Abschluss des damals noch eintägigen Marktags waren stets der Reiterball und das Preistanzturnier im Saal der Brauerei Löffler. In allen übrigen Lokalen wurde, wie auch heutzutage, bis spät in die Nacht getanzt.   Jahrmarkt im Zweiten Weltkrieg: Nur wenige Jahre nach der Wiederaufnahme des Markts bahnte sich der Zweite Weltkrieg in Europa an. Sechs Jahre vor Beginn des Kriegs wurde aber noch ausgelassenen Katharinenmarkt gefeiert. Im Jahr 1933 etwa, in dem Adolf Hitler mit seiner Partei an die Macht kam, zierte ein Hakenkreuz (in unserem Ausschnitt nicht zu sehen) die damalige Katharinenzeitung, die bis 1963 gedruckt wurde.

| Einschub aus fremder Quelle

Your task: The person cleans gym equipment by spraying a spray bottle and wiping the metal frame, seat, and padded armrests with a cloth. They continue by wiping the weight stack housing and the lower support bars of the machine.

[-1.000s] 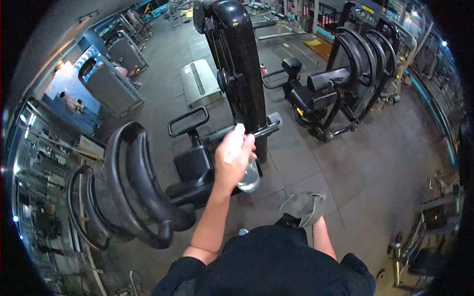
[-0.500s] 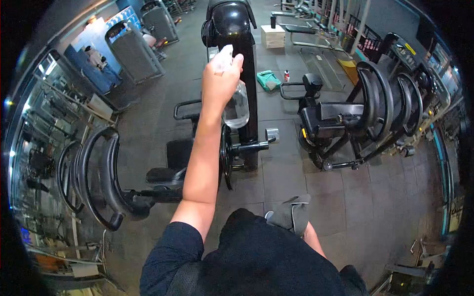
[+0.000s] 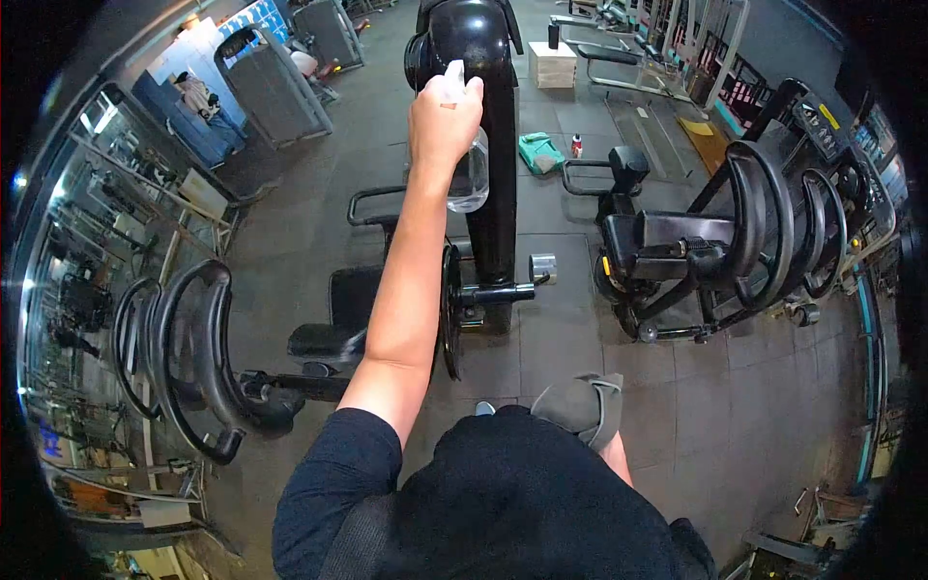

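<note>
Clear spray bottle [image 3: 470,179] upright, held high; grey cloth [image 3: 580,406] bunched low.

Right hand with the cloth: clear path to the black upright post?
Likely yes: right hand holds the cloth low, with only bare floor between it and the post; left hand holds the spray bottle higher up.

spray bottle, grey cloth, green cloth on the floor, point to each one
spray bottle [image 3: 471,182]: head view, clear lower body
grey cloth [image 3: 578,404]: head view, middle of the folded part
green cloth [image 3: 538,153]: head view, its middle
</note>
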`<state>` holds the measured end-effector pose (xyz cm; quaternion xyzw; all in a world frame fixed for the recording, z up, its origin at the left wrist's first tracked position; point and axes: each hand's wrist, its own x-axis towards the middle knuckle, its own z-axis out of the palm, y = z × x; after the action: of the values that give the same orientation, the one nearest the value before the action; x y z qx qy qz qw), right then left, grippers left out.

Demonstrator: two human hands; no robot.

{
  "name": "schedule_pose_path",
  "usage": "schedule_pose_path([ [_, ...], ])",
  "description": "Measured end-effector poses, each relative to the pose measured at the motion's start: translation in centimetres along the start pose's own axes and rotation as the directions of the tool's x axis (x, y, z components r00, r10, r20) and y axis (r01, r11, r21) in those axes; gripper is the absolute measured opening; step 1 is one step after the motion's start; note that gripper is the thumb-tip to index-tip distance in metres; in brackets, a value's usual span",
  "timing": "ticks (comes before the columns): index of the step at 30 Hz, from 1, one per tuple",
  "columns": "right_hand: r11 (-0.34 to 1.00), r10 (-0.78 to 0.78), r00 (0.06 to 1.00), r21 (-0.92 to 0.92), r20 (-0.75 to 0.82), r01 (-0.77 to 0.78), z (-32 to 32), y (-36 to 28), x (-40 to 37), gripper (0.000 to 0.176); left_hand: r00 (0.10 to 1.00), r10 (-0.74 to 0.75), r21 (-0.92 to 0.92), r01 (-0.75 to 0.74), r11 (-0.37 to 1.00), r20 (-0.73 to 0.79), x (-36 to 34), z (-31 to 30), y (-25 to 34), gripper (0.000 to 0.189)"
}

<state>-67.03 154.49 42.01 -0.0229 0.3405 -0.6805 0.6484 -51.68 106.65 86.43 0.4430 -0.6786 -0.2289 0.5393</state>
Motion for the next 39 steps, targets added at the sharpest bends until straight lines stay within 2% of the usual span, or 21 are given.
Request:
schedule_pose_path([
  [6, 0.981, -0.178, 0.919, 0.139, 0.352, 0.137, 2.2, -1.5, 3.5, 0.05, 0.991, 0.025, -0.011, -0.023, 1.0, 0.135, -2.4, -0.7, -2.2, 0.053],
  [7, 0.976, -0.209, 0.911, 0.13, 0.354, 0.173, 2.7, -1.8, 4.2, 0.05, 0.989, 0.012, 0.021, -0.015, 1.0, 0.144, -3.2, -1.1, -2.2, 0.052],
  [8, 0.968, -0.252, 0.902, 0.111, 0.351, 0.227, 3.3, -2.3, 5.0, 0.05, 0.984, 0.16, 0.094, -0.167, 0.981, 0.083, -4.3, -1.3, -2.4, 0.041],
  [10, 0.891, -0.387, 0.919, -0.227, 0.076, 0.394, 6.3, -3.3, 6.6, 0.045, 0.981, 0.182, 0.095, -0.189, 0.977, 0.072, -7.5, -2.5, -2.2, 0.033],
  [11, 0.439, -0.5, 0.863, -0.84, 0.068, 0.32, 9.1, -4.8, 8.1, 0.041, 0.977, 0.177, 0.076, -0.186, 0.98, 0.115, -9.2, -3.0, -2.9, 0.031],
  [12, -0.199, -0.606, 0.794, -0.977, 0.059, -0.079, 12.0, -6.4, 9.6, 0.037, 0.972, 0.174, 0.056, -0.185, 0.981, 0.157, -11.1, -3.4, -3.9, 0.03],
  [13, -0.61, -0.562, 0.818, -0.731, 0.125, -0.307, 17.9, -9.1, 10.3, 0.037, 0.978, 0.057, -0.033, -0.052, 0.998, 0.199, -13.4, -4.3, -4.7, 0.028],
  [14, -0.845, -0.515, 0.836, -0.279, 0.19, -0.456, 23.9, -11.8, 11.0, 0.039, 0.966, -0.056, -0.116, 0.087, 0.989, 0.251, -15.9, -5.2, -5.3, 0.025],
  [16, -0.781, -0.622, 0.732, -0.289, 0.279, -0.554, 28.7, -15.4, 15.1, 0.039, 0.945, -0.122, -0.237, 0.2, 0.951, 0.304, -20.8, -6.7, -6.2, 0.019],
  [18, -0.584, -0.796, 0.516, -0.627, 0.318, -0.515, 33.3, -18.7, 20.3, 0.039, 0.933, -0.109, -0.295, 0.217, 0.931, 0.342, -25.6, -7.9, -8.1, 0.015],
  [19, -0.296, -0.908, 0.356, -0.94, 0.222, -0.168, 35.6, -19.7, 23.4, 0.039, 0.918, -0.139, -0.245, 0.241, 0.939, 0.37, -27.6, -8.8, -8.1, 0.014],
  [20, -0.046, -0.964, 0.24, -0.958, 0.117, 0.285, 38.7, -20.2, 26.1, 0.04, 0.904, -0.166, -0.198, 0.26, 0.945, 0.394, -29.0, -9.7, -8.2, 0.012],
  [21, 0.002, -0.983, 0.156, -0.852, 0.094, 0.523, 42.8, -20.5, 28.1, 0.04, 0.902, -0.181, -0.203, 0.277, 0.939, 0.392, -30.4, -10.4, -8.7, 0.012],
  [22, -0.096, -0.982, 0.074, -0.793, 0.175, 0.601, 47.0, -20.5, 29.6, 0.04, 0.88, -0.245, -0.193, 0.345, 0.919, 0.406, -31.7, -11.1, -9.2, 0.012],
  [23, -0.39, -0.889, -0.043, -0.706, 0.456, 0.591, 51.2, -21.4, 30.6, 0.062, 0.854, -0.306, -0.181, 0.41, 0.894, 0.421, -32.3, -11.4, -9.7, 0.011],
  [25, -0.669, -0.728, -0.27, -0.567, 0.631, 0.481, 56.1, -19.3, 31.2, 0.088, 0.847, -0.384, -0.221, 0.481, 0.849, 0.368, -32.2, -12.1, -9.3, 0.013],
  [29, -0.671, -0.733, -0.162, -0.664, 0.66, 0.331, 52.6, -14.9, 31.8, 0.113, 0.824, -0.521, -0.176, 0.56, 0.81, 0.225, -32.6, -13.0, -10.9, 0.015],
  [33, -0.706, -0.689, -0.056, -0.652, 0.723, 0.278, 48.6, -13.9, 32.4, 0.117, 0.739, -0.611, -0.144, 0.663, 0.735, 0.284, -30.2, -14.2, -12.0, 0.012],
  [36, -0.654, -0.733, -0.103, -0.656, 0.672, 0.376, 51.4, -16.1, 32.8, 0.117, 0.728, -0.631, -0.134, 0.677, 0.724, 0.266, -28.3, -13.9, -12.1, 0.012],
  [38, -0.626, -0.761, -0.168, -0.641, 0.627, 0.444, 55.2, -17.7, 31.4, 0.106, 0.755, -0.59, -0.185, 0.648, 0.739, 0.286, -27.6, -13.8, -12.5, 0.012],
  [39, -0.668, -0.741, -0.213, -0.665, 0.637, 0.335, 57.3, -18.5, 29.4, 0.08, 0.766, -0.573, -0.173, 0.631, 0.756, 0.291, -27.0, -13.7, -12.3, 0.014],
])
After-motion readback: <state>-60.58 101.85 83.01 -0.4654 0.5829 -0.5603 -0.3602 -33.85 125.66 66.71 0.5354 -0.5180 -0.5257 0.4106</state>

Wenige Jahre später, im September 1939, rollte der Zweite Weltkrieg über Europa hinweg. Bis einschließlich 1941 wurde in Seelbach aber noch regulär Katharinenmarkt gefeiert. Bis dorthin seien in Seelbach keine Auswirkungen wegen Kriegs-Einschränkungen zu bemerken gewesen, erinnert sich eine Zeitzeugin. Die Nationalsozialisten seien daran interessiert gewesen, der Bevölkerung normale Verhältnisse im Inland vorzugaukeln. Erst ab 1942 hätte es die ersten Einschränkungen gegeben – und damit auch ein vorläufiges Ende des Kätterlismarkts. Und so ruhte der Markt für fünf Jahre. Retter des Katharinenmarkts: 1947 war es dann wieder Hermann Himmelsbach, der zusammen mit der Gemeinde den ersten Nachkriegs-Katharinenmarkt organisierte. 1955, als das "500-jährige-Jubläum" des Markts gefeiert wurde, wurde Himmelsbach zum Ehrenbürger ernannt.

Und heute, 65 Jahre später? Ob das Jahr 2020 auch coronabedingt als Krisenjahr des Katharinenmarkts eingehen oder ob mit Abstand und Maske gefeiert wird, soll in wenigen Wochen entschieden werden. Dann will sich die Katharinenmarkts-Kommission beraten.

Bis 1951 wurde der Markt nur am Montag gefeiert. Mit Verzicht auf den Mai-Markt gelang es der Gemeinde 1951, das Marktrecht für den Katharinenmarkt auch für den Sonntag zu erhalten. Einige Jahre später kam der Katharinenmarkt-Samstag als historischer Auftakt dazu.